(1927, Rio de Janeiro–2004, Rio de Janeiro)

Divisor, 1968 
Performance documentation (September 29, 2018)
Courtesy Projeto Lygia Pape and Hauser & Wirth

Unlike the constructivists and the Latin American representatives of concrete art that followed them, the neoconcretism movement sought to return subjectivity, emotionality, and sensuality to geometric abstraction. Hence their attempts to represent complex human realities with simple colors and forms. An important artist of the postwar Brazilian avantgarde, Lygia Pape experienced her country in times of great historical contrasts: the futurist aspirations symbolized by the new capital, Niemeyer’s Brasilia, were destroyed by a military coup and a dictatorship which lasted two decades (1964–1985). In 1967, on the eve of the abolition of an already authoritarian constitution, Pape invited children from the favelas to walk the streets of Rio de Janeiro in a procession.
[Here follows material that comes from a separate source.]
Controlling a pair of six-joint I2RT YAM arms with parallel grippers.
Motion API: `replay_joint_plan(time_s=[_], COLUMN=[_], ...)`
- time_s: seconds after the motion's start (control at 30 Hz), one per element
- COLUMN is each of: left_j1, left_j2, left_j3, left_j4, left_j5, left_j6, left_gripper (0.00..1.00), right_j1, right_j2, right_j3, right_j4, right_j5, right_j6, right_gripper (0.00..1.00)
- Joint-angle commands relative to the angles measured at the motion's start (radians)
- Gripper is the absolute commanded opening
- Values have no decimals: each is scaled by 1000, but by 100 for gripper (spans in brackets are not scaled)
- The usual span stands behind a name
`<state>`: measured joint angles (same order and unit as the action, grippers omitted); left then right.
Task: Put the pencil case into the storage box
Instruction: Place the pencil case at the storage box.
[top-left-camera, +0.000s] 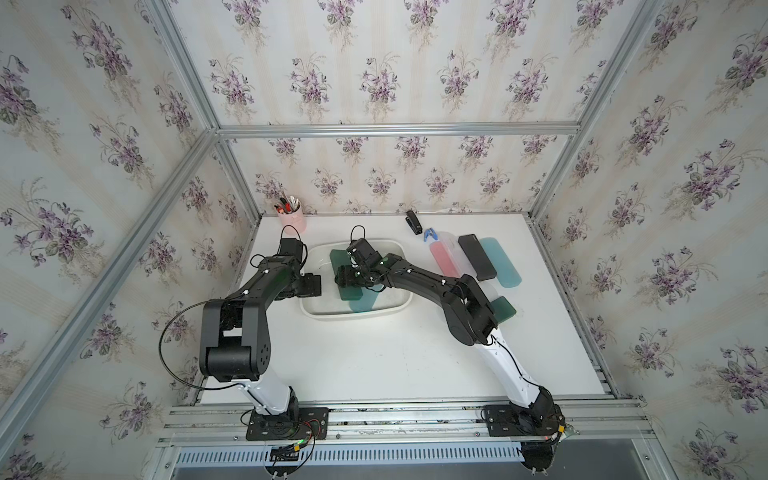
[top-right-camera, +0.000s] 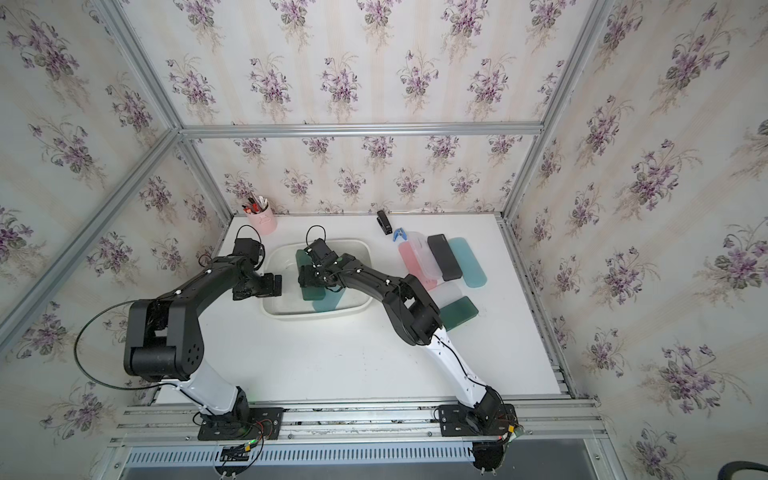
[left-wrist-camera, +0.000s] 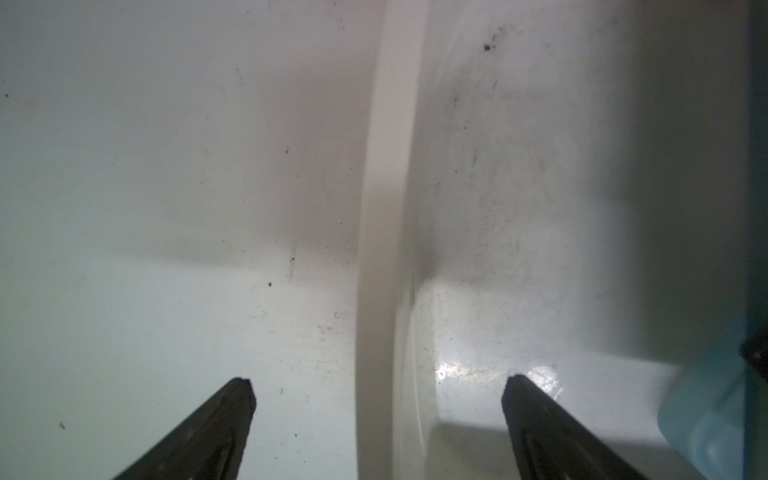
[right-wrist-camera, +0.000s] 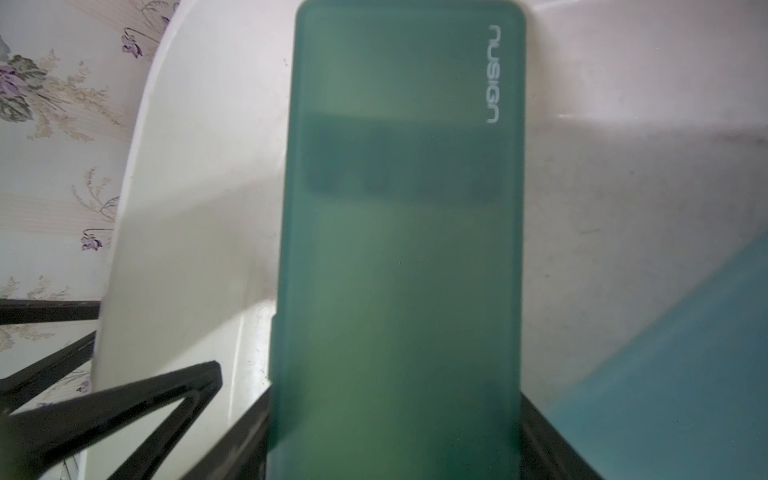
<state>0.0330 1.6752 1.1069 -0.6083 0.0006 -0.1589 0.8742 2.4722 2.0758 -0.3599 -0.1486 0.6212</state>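
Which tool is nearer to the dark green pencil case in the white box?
Right. The right tool is closed around the dark green pencil case; the left tool, apart from it, stands open over the rim of the storage box.

I see left claw (left-wrist-camera: 379, 384) spread wide, nothing between fingers (left-wrist-camera: 224, 415). One finger over white table (left-wrist-camera: 124, 208), other over floor of storage box (left-wrist-camera: 388, 166). Rolled rim of box runs between fingertips; can't tell if claw touches it. Box floor scuffed, dark specks (left-wrist-camera: 487, 46), glare patch by inner fingertip. Pale blue pencil case (left-wrist-camera: 706, 415) lies inside box, near that finger, apart.
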Motion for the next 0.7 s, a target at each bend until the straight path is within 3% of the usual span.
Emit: replay_joint_plan(time_s=[0.0, 0.1, 0.2, 0.3, 0.47, 0.67], left_j1=[0, 1, -1, -2, -5, -10], left_j2=[4, 4, 8, 16, 16, 3], left_j3=[-1, -3, -4, -4, -2, 2], left_j4=[7, 10, 13, 14, 15, 14], left_j5=[-1, 2, 4, 9, 6, 6], left_j6=[3, 3, 5, 7, 9, 14], left_gripper=[98, 98, 98, 98, 98, 98], right_j1=[-1, -4, -7, -6, -4, -15], right_j2=[23, 18, -3, -22, -73, -113], right_j3=[0, -7, -36, -62, -102, -119], right_j4=[-32, -68, -64, -39, -12, -87], right_j5=[22, 50, 46, 11, -1, 80], right_j6=[2, -10, -16, -27, -43, -82], right_gripper=[64, 70, 88, 97, 100, 100])
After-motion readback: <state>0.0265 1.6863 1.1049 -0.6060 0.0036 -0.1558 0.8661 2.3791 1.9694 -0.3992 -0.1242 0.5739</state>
The artist covered the children with a huge white cloth, the slits in which divided the crowd into single faces. Anyone could join the “carnival of the disenfranchised.” Divisor offered an opportunity to withdraw from the public space strictly regulated by the junta and into a zone of creative autonomy, albeit for a short while. This “social sculpture” made from white cloth and dedicated to human freedoms can rightly be considered part of the worldwide movement against oppression and inequality.